In the PSO-NN diagnostic process for BYD cars, I first collect fault signals from the drive motor, preprocess them to extract features, and then apply the optimization algorithm to train the network. The particle swarm optimization iteratively adjusts parameters to minimize errors, ensuring reliable fault detection. For simulation, I implemented this in MATLAB/Simulink, modeling a BYD EV drive motor under various fault conditions. The training results showed rapid convergence, with an error of 0.03 achieved in just 21 iterations, as detailed in the table below:
| Training Iteration | Error Value | Convergence Status |
|---|---|---|
| 1 | 0.85 | Slow |
| 10 | 0.12 | Improving |
| 21 | 0.03 | Converged |
This demonstrates the efficiency of the PSO-NN approach for BYD EV applications. Furthermore, fault prediction analysis achieved an accuracy of 97.34%, validating the method’s reliability for real-world BYD car systems. The high accuracy stems from the algorithm’s ability to handle nonlinear relationships in motor data, making it suitable for the dynamic environments of BYD EVs.
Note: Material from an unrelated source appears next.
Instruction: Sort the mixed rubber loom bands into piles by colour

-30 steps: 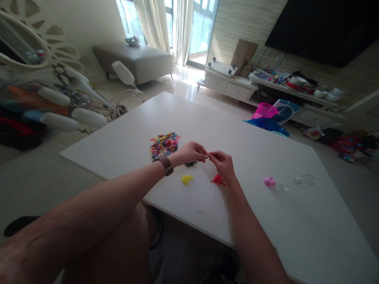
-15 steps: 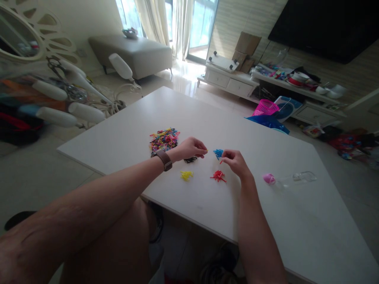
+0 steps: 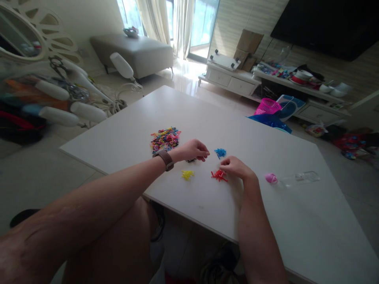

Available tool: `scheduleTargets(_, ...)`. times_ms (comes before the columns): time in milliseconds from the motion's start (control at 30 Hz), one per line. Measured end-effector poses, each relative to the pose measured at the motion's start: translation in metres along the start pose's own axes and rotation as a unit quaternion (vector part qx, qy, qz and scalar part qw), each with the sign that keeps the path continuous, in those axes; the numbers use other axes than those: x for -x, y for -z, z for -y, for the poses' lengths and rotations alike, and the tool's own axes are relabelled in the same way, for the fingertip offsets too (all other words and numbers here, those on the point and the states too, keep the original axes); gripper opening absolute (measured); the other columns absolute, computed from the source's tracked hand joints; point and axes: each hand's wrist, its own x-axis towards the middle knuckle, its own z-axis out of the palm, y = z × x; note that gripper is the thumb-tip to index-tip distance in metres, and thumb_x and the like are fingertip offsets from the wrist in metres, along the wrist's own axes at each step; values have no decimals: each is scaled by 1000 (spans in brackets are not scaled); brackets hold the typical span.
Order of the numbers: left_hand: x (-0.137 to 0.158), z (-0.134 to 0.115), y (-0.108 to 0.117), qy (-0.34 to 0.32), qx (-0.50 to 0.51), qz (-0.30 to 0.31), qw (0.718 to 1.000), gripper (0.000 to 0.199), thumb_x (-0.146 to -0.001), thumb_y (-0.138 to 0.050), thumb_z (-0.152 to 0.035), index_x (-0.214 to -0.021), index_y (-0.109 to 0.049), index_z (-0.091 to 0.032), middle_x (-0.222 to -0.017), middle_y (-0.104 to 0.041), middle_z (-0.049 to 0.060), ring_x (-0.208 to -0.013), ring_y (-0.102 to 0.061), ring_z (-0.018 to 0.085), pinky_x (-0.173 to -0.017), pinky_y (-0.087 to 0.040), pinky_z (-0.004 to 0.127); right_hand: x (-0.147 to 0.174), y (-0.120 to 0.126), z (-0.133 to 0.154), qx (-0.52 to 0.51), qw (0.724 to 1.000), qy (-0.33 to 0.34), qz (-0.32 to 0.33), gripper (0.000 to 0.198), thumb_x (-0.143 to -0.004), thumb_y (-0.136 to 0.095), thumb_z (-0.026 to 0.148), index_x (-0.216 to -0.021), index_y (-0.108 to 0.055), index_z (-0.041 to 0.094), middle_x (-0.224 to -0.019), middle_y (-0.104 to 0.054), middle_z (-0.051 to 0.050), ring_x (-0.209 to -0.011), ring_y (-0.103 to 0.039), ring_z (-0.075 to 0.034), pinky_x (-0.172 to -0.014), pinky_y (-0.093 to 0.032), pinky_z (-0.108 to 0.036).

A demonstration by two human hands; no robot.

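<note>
My left hand (image 3: 198, 150), with a brown-strapped watch at the wrist, hovers over a small pile of black rubber bands (image 3: 192, 160), which it partly covers. Its thumb and fingers pinch a tiny yellow rubber band (image 3: 209, 153). My right hand (image 3: 234, 166) is closed, fingertips low at the upper edge of the red rubber bands (image 3: 218, 176); whether a band is still between them is hidden. Blue rubber bands (image 3: 220, 152) lie just beyond it. Yellow rubber bands (image 3: 187, 174) form a pile nearer me. A larger mixed-colour pile (image 3: 166, 139) lies left of my left hand.
All piles lie on a white table (image 3: 266, 221). To the right, a clear bottle-like object (image 3: 299, 178) with a pink top (image 3: 270, 178) lies on its side. A white-shaded lamp fixture (image 3: 89, 112) stands past the left edge. A pink basket (image 3: 268, 106) is beyond the far edge.
My right hand has moved down from beside the blue pile to the red pile; the red band visible in its fingers before no longer shows. My left hand has barely moved.
</note>
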Motion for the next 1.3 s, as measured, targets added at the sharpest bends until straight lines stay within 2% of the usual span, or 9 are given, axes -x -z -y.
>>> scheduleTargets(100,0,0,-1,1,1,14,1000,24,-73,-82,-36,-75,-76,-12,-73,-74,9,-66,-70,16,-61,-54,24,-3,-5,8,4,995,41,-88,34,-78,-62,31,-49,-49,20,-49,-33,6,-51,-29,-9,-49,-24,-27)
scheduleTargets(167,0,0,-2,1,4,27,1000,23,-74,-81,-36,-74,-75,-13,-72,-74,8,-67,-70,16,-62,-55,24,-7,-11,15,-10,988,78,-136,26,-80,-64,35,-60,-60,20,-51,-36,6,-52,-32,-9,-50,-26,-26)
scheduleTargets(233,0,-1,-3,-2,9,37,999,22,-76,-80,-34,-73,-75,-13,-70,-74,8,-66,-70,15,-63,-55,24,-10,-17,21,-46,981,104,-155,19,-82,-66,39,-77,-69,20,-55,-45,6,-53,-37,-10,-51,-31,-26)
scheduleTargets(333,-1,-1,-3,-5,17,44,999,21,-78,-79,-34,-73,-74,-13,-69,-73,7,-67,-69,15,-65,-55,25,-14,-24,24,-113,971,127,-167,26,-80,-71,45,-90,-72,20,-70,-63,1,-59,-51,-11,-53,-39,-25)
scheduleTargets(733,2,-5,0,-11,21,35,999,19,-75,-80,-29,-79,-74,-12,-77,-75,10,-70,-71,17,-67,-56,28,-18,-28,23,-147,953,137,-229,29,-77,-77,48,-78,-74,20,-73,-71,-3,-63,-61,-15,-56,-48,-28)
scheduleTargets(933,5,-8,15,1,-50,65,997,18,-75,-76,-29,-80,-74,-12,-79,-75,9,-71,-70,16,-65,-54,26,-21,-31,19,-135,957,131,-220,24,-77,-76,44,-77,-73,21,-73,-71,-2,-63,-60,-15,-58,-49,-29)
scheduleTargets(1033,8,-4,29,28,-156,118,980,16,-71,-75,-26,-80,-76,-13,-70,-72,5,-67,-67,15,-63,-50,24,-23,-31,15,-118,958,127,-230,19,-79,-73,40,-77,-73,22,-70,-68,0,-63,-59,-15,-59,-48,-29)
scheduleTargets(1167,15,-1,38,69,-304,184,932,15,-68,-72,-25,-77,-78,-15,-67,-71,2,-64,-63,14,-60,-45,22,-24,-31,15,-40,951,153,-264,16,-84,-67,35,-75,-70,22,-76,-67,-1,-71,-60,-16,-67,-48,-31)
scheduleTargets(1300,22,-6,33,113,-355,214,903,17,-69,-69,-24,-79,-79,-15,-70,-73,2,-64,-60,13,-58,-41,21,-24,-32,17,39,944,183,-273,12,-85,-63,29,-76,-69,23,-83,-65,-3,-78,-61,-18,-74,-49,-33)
In conclusion, the integration of particle swarm-neural network optimization in BYD EV drive motor diagnostics offers a precise and efficient solution for identifying faults like inter-turn short circuits and open circuits. By utilizing negative sequence current and electromagnetic torque as inputs, this method enhances the safety and reliability of BYD cars, aligning with the industry’s move toward advanced electric vehicles. Future work could involve expanding this to other BYD EV models or integrating real-time monitoring systems for proactive maintenance.